> [ABOUT THIS EXERCISE]:
The complete data, repeated exactly, should form your response.

> [PROVIDED MATERIAL]:
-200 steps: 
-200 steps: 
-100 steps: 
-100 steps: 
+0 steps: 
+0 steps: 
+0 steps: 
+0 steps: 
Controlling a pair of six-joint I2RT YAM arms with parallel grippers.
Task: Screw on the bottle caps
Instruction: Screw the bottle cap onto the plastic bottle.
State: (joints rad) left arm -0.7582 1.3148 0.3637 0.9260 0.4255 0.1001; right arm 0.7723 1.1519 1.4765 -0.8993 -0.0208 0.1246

> [EXERCISE ANSWER]:
-200 steps: 
-200 steps: 
-100 steps: 
-100 steps: 
+0 steps: 
+0 steps: 
+0 steps: 
+0 steps: 
Controlling a pair of six-joint I2RT YAM arms with parallel grippers.
Task: Screw on the bottle caps
Instruction: Screw the bottle cap onto the plastic bottle.
State: (joints rad) left arm -0.7582 1.3148 0.3637 0.9260 0.4255 0.1001; right arm 0.7723 1.1519 1.4765 -0.8993 -0.0208 0.1246

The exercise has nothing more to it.